DuckDB-Wasm: Efficient Analytical SQL in the Browser

André Kohn and Dominik Moritz2021-10-29

TL;DR: DuckDB-Wasm is an in-process analytical SQL database for the browser. It is powered by WebAssembly, speaks Arrow fluently, reads Parquet, CSV and JSON files backed by Filesystem APIs or HTTP requests and has been tested with Chrome, Firefox, Safari and Node.js. You can try it in your browser at shell.duckdb.org or on Observable.

DuckDB-Wasm logo

DuckDB-Wasm is fast! If you’re here for performance numbers, head over to our benchmarks at shell.duckdb.org/versus.
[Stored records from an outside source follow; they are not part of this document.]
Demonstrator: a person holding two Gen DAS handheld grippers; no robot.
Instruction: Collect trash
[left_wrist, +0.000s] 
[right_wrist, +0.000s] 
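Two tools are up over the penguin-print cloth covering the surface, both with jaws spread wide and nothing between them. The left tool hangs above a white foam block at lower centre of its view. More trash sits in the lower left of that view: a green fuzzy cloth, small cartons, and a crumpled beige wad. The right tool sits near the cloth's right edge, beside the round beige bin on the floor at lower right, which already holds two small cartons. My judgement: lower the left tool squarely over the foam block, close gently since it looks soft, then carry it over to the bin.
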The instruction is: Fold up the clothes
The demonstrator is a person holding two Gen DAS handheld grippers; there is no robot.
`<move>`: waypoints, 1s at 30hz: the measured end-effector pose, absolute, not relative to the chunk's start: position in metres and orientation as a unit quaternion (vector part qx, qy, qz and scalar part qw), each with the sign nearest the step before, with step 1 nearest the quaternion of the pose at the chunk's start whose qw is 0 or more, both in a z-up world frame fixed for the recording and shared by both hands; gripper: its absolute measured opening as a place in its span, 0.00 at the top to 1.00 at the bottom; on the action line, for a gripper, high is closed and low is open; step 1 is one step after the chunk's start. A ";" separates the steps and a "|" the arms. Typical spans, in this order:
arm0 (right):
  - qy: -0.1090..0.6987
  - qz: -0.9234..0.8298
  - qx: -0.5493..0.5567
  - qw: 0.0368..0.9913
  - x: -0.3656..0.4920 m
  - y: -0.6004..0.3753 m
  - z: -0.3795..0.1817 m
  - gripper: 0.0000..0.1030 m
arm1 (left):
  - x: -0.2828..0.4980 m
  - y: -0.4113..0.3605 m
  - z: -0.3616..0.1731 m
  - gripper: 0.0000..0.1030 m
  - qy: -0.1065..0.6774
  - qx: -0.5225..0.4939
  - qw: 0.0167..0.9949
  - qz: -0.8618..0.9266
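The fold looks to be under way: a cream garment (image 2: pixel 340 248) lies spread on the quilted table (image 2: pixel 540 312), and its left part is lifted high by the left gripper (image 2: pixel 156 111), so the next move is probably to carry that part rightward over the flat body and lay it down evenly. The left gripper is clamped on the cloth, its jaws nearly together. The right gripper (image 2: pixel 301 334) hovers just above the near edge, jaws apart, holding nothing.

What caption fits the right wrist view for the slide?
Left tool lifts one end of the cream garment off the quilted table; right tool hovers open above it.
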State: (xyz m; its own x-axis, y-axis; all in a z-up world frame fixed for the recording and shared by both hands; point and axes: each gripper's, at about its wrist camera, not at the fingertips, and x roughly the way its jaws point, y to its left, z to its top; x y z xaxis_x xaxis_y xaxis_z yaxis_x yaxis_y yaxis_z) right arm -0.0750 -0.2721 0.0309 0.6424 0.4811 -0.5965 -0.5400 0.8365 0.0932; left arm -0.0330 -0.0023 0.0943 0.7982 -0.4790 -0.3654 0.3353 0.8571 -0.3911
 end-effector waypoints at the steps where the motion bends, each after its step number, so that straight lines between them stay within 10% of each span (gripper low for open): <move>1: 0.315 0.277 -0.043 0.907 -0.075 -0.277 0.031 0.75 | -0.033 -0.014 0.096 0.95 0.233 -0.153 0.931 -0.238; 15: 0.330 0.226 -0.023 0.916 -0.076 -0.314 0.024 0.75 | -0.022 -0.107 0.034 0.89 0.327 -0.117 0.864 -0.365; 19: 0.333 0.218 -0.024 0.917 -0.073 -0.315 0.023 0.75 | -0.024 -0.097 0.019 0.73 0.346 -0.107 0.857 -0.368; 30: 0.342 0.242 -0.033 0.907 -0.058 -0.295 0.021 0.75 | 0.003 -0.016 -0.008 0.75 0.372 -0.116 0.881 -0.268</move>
Efficient Analytics in the Browser

The web browser has evolved to a universal computation platform that even runs in your car. Its rise has been accompanied by increasing requirements for the browser programming language JavaScript. JavaScript was, first and foremost, designed to be very flexible which comes at the cost of a reduced processing efficiency compared to native languages like C++. This becomes particularly apparent when considering the execution times of more complex data analysis tasks that often fall behind the native execution by orders of magnitude. In the past, such analysis tasks have therefore been pushed to servers that tie any client-side processing to additional round-trips over the internet and introduce their own set of scalability problems.

The processing capabilities of browsers were boosted tremendously 4 years ago with the introduction of WebAssembly:

WebAssembly (abbreviated Wasm) is a binary instruction format for a stack-based virtual machine. Wasm is designed as a portable compilation target for programming languages, enabling deployment on the web for client and server applications.

The Wasm stack machine is designed to be encoded in a size- and load-time efficient binary format. WebAssembly aims to execute at native speed by taking advantage of common hardware capabilities available on a wide range of platforms.

(ref: https://webassembly.org/)

Four years later, the WebAssembly revolution is in full progress with first implementations being shipped in four major browsers. It has already brought us game engines, entire IDEs and even a browser version of Photoshop. Today, we join the ranks with a first release of the npm library @duckdb/duckdb-wasm.

As an in-process analytical database, DuckDB has the rare opportunity to siginificantly speed up OLAP workloads in the browser. We believe that there is a need for a comprehensive and self-contained data analysis library. DuckDB-wasm automatically offloads your queries to dedicated worker threads and reads Parquet, CSV and JSON files from either your local filesystem or HTTP servers driven by plain SQL input. In this blog post, we want to introduce the library and present challenges on our journey towards a browser-native OLAP database.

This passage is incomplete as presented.